Information supplied section start

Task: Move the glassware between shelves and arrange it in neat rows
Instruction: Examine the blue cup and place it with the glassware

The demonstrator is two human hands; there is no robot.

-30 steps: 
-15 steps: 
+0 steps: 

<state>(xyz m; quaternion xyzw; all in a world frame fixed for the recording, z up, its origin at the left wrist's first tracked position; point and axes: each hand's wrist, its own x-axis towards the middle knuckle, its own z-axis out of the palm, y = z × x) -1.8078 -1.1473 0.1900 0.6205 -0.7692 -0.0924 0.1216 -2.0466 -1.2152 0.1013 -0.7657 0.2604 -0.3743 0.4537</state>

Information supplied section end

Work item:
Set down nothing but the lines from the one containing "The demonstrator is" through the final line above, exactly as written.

Output for this exercise:
The demonstrator is two human hands; there is no robot.

-30 steps: 
-15 steps: 
+0 steps: 

<state>(xyz m; quaternion xyzw; all in a world frame fixed for the recording, z up, its origin at the left wrist's first tracked position; point and axes: each hand's wrist, its own x-axis towards the middle knuckle, its own z-axis out of the palm, y = z × x) -1.8078 -1.1473 0.1900 0.6205 -0.7692 -0.0924 0.1216 -2.0466 -1.2152 0.1013 -0.7657 0.2604 -0.3743 0.4537</state>

With the answer given, the exercise is closed.